When I close my eyes and let go of all the thoughts—the grasping, grinding, panicking, juggling chaos—I feel a ragged hole at the center of my chest. It is a void exactly like I felt when my father died and I realized there was no hope left that I might someday have a close relationship with him, that the story of us as father and son was in the end one of reproach, disgust, and bitterness.

That same apocalyptic sadness engulfs me almost every time I meditate, and I have to breathe through it, make peace with it, rather than hide from it.

Carved into the walls of that hidden, fifth chamber of my heart are the stories I want to tell.


“Inside Bag End, Bilbo and Gandalf were sitting at the open window of a small room looking out west onto the garden. The late afternoon was bright and peaceful. The flowers glowed red and golden: snap-dragons and sunflowers, and nasturtiums trailing all over the turf walls and peeping in at the round windows.

‘How bright your garden looks!’ said Gandalf.

‘Yes,’ said Bilbo. ‘I am very fond indeed of it, and of all the dear old Shire; but I think I need a holiday.” - The Fellowship of the Ring, JRR Tolkien

It is not an exaggeration to say that these few brief lines of prose once represented to me almost the entire hope of my young life: a cozy study full of books—a table by an open window over a sunny garden—pen and paper at hand—a cup of coffee—one very good friend.

I almost didn’t care if there was nothing beyond those four walls and that golden circle of view. I’d be safe, have everything I needed. Shove a tray of food through a slot in the door three times a day, and I'd be perfectly happy thinking and writing, dreaming my whole world as though knitting a blanket.

It still sounds nice, if I'm being perfectly honest. I still occasionally yearn for some nice cozy robes, a window, a cot. I suppose you can see, of course, the doubled image of a monk's cell and a prisoner’s.

For most of my life, I imagined that through writing I could insulate myself, that I could inhabit with the quiet inscription of words a gentler place than our disconnected, discontented world.

Strangely enough, that idea—that writing would wrap me in some magical bubble and whisk me away to a protected region of the mind where anxiety, shame, and homophobia do not exist—that illusion was absolutely the thing holding me back.
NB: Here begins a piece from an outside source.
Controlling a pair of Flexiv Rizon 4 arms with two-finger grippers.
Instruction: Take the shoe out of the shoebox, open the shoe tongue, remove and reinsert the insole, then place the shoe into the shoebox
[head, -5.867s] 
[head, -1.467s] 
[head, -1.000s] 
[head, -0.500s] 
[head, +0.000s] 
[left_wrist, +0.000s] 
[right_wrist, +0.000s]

There was good reason never to finish. The minute my fantasy stories moved beyond my upholstered little bubble and out into a wider world full of complexity and trouble—the minute my pen stopped moving, too, and the workaday, imperfect world intruded—the illusion popped and I was stuck, once again, with the feeling that something was terribly wrong.

With me or with the world? Did it matter? I was different: I had a terrible secret I could not express to my family and friends. (Not so secret, really, but that’s another story.)

Why write? Because I imagined it as a lifeline to sanity, connection, and a future I could not see in the “real” world, being what it is.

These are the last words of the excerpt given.